Contre les Hornets il pose un 7-7-7 en 20 minutes, et s'il pouvait se cantonner à ce rôle ce serait nickel pour les Lakers -avec plus de temps de jeu et une meilleur réussite au shoot, c'est sur. Mais bon, dur à accepter de se faire piquer sa place par un gars inconnu au bataillon à qui tu mets la misère à chaque entraînement.
Après, c'est sur que dans un monde idéal, Pau Gasol n'est pas là et [insérez le nom d'un 4 shooteur] prend sa place. Dans ce sens, ton article est tout à fait juste.

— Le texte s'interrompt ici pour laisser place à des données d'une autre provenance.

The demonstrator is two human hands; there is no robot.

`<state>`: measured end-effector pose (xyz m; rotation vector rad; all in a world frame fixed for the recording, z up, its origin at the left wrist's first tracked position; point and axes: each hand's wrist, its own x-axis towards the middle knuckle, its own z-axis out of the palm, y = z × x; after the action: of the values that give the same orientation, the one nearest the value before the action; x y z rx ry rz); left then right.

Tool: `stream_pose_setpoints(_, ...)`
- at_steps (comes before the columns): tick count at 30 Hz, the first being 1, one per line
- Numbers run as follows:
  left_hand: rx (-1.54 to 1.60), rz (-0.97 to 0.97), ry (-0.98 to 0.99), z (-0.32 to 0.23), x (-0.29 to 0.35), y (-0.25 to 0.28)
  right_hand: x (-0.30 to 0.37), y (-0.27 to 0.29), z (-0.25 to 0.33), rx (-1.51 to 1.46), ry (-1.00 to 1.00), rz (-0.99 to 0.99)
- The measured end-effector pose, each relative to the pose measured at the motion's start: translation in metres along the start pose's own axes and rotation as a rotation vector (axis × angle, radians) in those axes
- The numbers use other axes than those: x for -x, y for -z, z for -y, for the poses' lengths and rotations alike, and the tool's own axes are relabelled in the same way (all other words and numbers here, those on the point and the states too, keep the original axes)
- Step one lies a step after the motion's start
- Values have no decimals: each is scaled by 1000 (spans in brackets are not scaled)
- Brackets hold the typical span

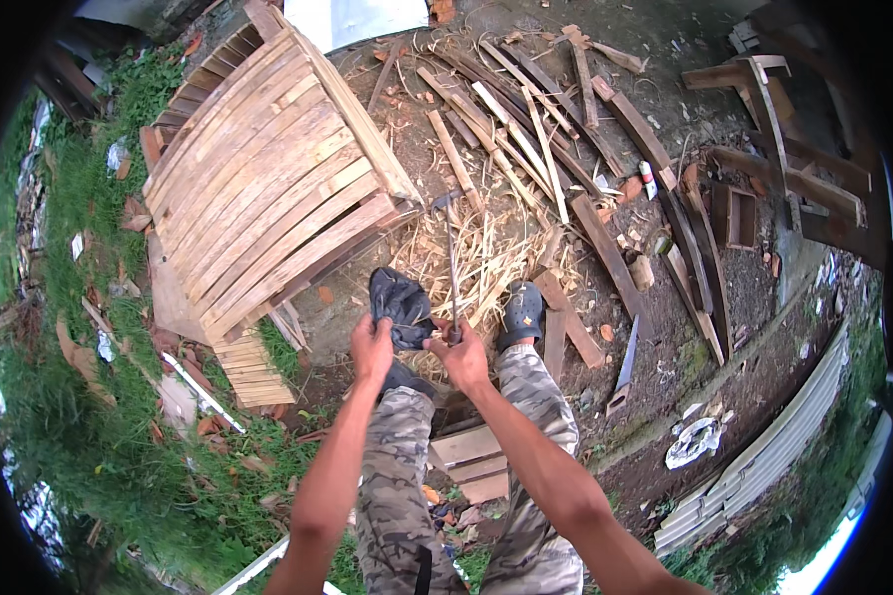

Allez, une autre remarque pour la route : à mon avis, les Lakers manquent de shooteurs par rapport aux équipes que tu cites. Il n'y a à proprement parler que 3 spécialistes du shoot, Nash, Meeks et Jamison, et en plus les deux derniers sont en galère depuis le début de l'année. Si D'Antoni avait une vraie armada de shooteurs, il pourrait faire jouer Pau Gasol comme il avait fait jouer Zach Randolph à New York. Lee-Randolph ça tournait pas trop mal, mais autour c'était Nate Robinson, Jamal Crawford et Quentin Richardson, donc vachement plus de place.
En tout cas, l'effectif de ces Lakers est vraiment bancal, et avec Gasol blessé ça va pas aller en s'arrangeant... Ils vont encore faire revenir Howard trop tôt, il va encore se blesser, il vont encore être à poil à l'intérieur. Sérieux, quand t'as Howard, Gasol et Jamison, devoir faire débuter une raquette Sacre-Clark c'est quand même la lose.